Earlier, your agent was crashing immediately on startup with AttributeError: 'TransferFunctions' object has no attribute 'all_tools'.

  • The Cause: The newest versions of the livekit-agents SDK changed how tools are registered. The AgentSession class no longer accepts a tools argument, and ToolContext no longer uses .all_tools.
  • The Fix: We updated agent.py to use llm.find_function_tools() to extract the tools from your class, and we moved the registration of those tools directly into the OutboundAssistant (the Agent class) rather than the AgentSession. The agent now successfully starts and registers with LiveKit.

2. Phase Two: The Call Dispatch Failure (Current Investigation)

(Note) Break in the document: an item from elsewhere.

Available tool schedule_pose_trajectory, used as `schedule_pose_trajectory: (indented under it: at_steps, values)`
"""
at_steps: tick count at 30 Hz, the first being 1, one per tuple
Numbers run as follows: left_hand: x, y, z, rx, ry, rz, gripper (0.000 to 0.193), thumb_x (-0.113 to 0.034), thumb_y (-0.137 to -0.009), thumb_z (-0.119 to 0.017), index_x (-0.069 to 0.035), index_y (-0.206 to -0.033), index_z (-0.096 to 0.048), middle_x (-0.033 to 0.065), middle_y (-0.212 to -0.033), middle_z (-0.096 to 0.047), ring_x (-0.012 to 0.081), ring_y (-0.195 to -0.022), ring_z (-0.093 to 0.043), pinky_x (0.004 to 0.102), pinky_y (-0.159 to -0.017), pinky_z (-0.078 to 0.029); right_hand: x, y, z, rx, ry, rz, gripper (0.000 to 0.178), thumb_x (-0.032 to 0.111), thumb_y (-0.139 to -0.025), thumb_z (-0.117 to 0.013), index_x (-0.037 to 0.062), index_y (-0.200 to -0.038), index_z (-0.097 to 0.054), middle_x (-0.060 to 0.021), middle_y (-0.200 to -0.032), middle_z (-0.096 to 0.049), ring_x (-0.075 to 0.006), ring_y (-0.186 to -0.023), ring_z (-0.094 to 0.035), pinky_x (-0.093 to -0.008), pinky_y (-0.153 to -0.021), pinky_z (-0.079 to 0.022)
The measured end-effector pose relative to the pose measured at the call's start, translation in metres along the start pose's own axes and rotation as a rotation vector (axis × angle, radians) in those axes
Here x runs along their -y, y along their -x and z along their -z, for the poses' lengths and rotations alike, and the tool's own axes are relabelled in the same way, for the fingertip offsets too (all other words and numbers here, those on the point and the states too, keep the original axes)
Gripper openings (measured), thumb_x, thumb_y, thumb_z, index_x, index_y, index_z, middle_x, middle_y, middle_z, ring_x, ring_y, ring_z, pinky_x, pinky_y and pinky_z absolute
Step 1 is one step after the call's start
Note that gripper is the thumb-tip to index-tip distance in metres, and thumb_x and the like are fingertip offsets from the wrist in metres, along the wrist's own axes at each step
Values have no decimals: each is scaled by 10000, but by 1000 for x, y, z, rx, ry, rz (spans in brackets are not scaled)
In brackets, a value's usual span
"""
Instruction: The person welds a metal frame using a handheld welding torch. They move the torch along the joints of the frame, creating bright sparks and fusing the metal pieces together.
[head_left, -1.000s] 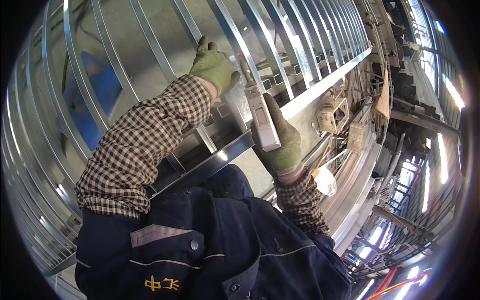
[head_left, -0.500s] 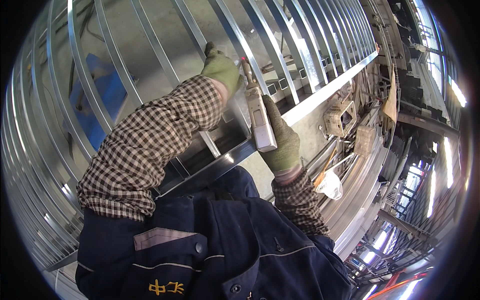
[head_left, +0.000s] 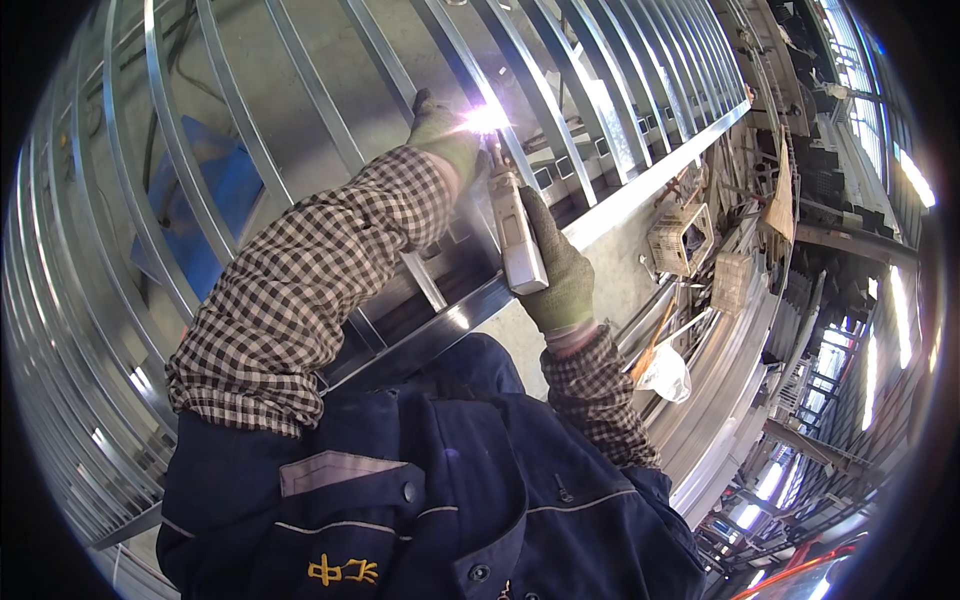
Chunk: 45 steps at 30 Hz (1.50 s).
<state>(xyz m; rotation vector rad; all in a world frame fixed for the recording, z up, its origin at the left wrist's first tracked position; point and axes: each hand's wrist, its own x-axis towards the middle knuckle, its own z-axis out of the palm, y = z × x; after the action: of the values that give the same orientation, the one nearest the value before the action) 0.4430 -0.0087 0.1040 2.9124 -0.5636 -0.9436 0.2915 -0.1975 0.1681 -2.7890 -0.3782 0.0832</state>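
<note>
1. Evidently gripping the torch in the right hand, fingers closed round the body; placed just off centre toward 1 o'clock, nozzle pointing to 12. Could stray from the chosen spot with any slackening or twist of the grip.

2. Left hand: just beside the spark, at 9 o'clock from it. Cannot tell the finger spread or any hold, because of glare. Perhaps the likeliest trouble: a scorched green glove, caused by heat or spatter at such close range.

3. Bar: running from the edge at 12 o'clock down to the spark. Could shift or sit crooked if nudged by the left hand.

4. Possible burn-through of the bar, from dwelling too long on one spot.

5. Checked sleeve: stretched toward 9 o'clock over the bars. Could snag on an edge, or singe from a hot fleck.

6. White bag toward 4 o'clock, blue sheet toward 10: both well apart from the spark, yet possibly marked by far-flung spatter.

7. Glare at 12 o'clock: hiding the meeting of nozzle and bar. Cannot tell touching from apart. Could lead to poor aim, through working half-blind.
</note>
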Motion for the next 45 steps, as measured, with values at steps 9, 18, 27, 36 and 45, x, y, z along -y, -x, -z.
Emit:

Currently, you are experiencing an issue where running python3 make_call.py --to [NUMBER] does not result in your phone ringing.

  • The Symptoms:
    1. make_call.py successfully dispatches the job.
    2. agent.py receives the job and connects to the room.
    3. However, the agent logs output: "No valid JSON metadata found. This might be an inbound call."
    4. Because it thinks it's an inbound call, it skips the crucial block of code (api.sip.create_sip_participant(...)) that actually dials out to your phone via the Vobiz trunk.
  • Our Next Steps:
    • We added debug logging to agent.py to print exactly what raw metadata it receives from LiveKit.
    • Once you trigger a test call, those logs will reveal if the metadata string is empty, malformed, or if LiveKit has changed the property name (e.g., from ctx.job.metadata to something else).
    • Once we identify the malformed data, we can fix the parsing logic in agent.py so it properly extracts the number and dials out.